» **What you have to do**
Would you give the number of lines below in which the string "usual" appears? Nothing else is needed.

» **Information given**

- - - - -

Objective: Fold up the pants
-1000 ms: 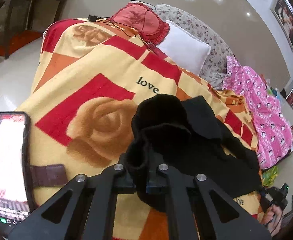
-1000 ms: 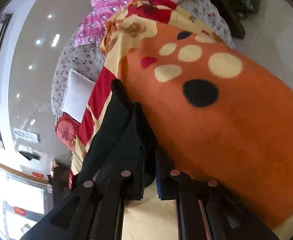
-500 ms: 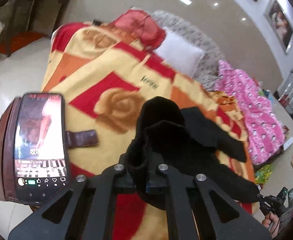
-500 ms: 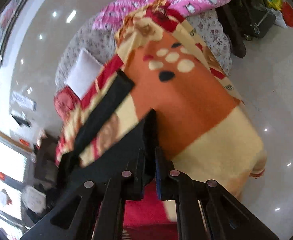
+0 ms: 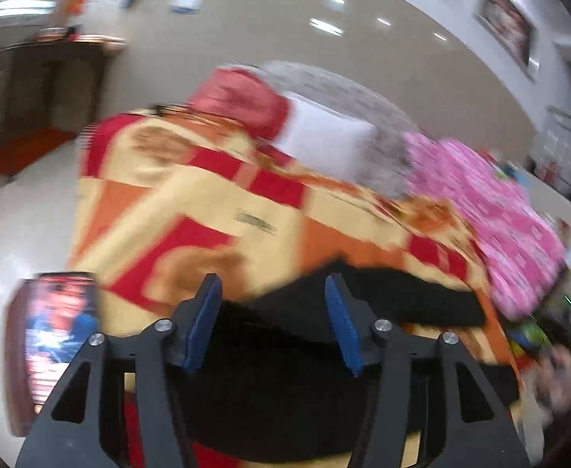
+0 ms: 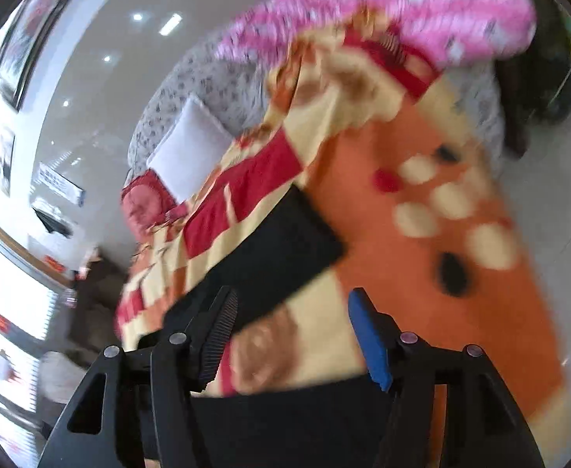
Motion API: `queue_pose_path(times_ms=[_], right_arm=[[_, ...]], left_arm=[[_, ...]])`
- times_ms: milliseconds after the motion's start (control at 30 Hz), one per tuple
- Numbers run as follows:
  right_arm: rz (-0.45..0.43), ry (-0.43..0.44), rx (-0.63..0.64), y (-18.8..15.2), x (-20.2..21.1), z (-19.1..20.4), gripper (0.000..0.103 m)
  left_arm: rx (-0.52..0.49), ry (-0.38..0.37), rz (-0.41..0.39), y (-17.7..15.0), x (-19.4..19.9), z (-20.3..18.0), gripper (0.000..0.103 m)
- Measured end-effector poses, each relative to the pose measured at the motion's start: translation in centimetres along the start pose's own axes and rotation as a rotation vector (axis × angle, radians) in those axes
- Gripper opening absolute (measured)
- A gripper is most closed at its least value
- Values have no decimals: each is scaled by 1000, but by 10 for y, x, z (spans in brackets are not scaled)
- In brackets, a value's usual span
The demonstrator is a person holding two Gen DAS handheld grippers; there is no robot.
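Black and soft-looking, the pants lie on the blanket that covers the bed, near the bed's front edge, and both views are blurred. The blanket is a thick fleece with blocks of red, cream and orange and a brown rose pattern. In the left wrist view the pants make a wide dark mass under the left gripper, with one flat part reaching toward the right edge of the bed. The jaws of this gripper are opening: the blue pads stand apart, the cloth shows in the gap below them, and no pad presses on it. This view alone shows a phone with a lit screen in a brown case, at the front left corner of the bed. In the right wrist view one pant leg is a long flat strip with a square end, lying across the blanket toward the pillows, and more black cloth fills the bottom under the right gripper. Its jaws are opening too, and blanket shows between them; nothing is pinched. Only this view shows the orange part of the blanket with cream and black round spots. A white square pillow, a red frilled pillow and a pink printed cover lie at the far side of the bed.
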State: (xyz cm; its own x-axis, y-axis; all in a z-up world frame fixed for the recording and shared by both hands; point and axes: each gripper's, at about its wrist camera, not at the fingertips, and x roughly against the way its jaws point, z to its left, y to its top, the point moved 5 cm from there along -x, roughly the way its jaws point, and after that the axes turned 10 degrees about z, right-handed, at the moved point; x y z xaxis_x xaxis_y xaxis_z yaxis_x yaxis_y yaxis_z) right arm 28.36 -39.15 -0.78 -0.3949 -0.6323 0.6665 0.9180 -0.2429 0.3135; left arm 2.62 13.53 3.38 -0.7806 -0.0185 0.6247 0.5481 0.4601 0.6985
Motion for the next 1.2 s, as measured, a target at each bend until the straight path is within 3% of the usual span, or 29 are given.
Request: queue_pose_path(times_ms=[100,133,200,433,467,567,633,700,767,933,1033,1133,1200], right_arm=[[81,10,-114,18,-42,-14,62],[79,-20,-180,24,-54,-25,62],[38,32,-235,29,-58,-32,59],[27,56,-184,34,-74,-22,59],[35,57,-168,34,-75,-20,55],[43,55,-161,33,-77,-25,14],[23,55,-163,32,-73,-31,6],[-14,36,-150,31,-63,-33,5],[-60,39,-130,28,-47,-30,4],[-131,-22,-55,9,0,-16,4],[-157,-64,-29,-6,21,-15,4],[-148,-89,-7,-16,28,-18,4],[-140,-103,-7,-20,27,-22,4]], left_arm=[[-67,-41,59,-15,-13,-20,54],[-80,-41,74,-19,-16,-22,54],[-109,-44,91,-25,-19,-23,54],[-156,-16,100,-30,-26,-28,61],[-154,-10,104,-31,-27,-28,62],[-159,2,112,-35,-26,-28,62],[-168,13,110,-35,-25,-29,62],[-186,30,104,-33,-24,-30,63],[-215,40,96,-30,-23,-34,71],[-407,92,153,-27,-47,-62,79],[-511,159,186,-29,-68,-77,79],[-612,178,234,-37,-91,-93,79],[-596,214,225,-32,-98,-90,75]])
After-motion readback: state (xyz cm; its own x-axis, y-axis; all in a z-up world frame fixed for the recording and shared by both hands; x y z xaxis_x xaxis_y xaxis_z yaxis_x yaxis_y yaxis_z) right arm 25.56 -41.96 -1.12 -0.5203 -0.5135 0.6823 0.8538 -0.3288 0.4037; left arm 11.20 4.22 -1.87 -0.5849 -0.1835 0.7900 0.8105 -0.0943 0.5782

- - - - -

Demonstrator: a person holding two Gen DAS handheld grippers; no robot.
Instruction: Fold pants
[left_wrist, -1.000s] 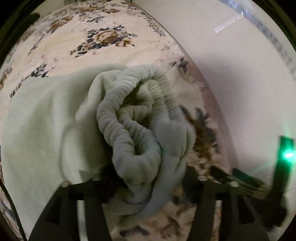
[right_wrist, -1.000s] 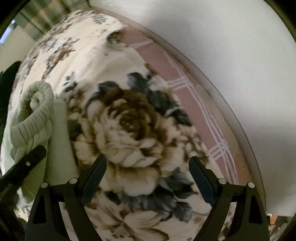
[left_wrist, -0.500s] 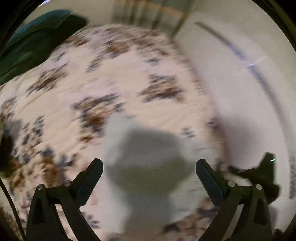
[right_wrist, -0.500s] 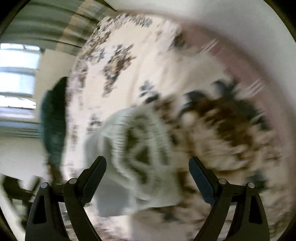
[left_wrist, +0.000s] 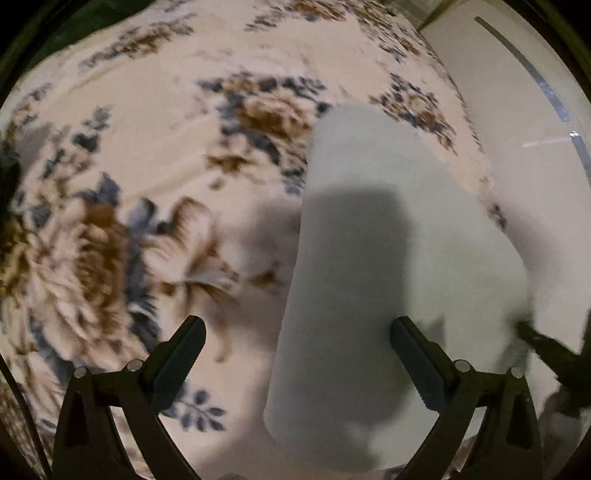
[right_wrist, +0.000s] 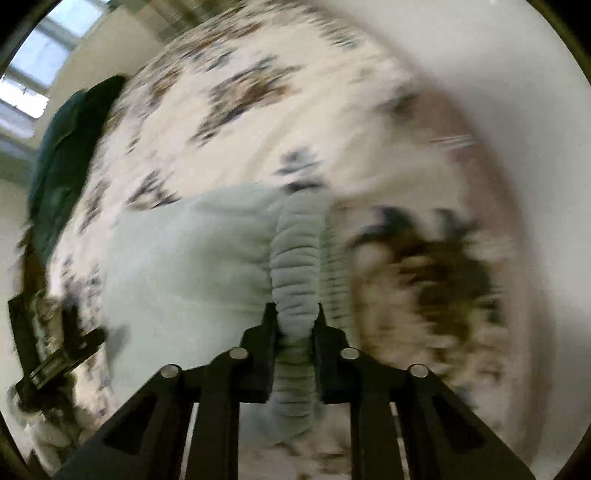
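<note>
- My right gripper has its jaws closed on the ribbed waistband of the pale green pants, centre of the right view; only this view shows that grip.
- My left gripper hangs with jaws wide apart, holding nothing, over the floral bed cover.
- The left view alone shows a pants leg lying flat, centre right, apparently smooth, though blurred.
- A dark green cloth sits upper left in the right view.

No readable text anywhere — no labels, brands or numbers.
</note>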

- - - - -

» **Expected answer**
2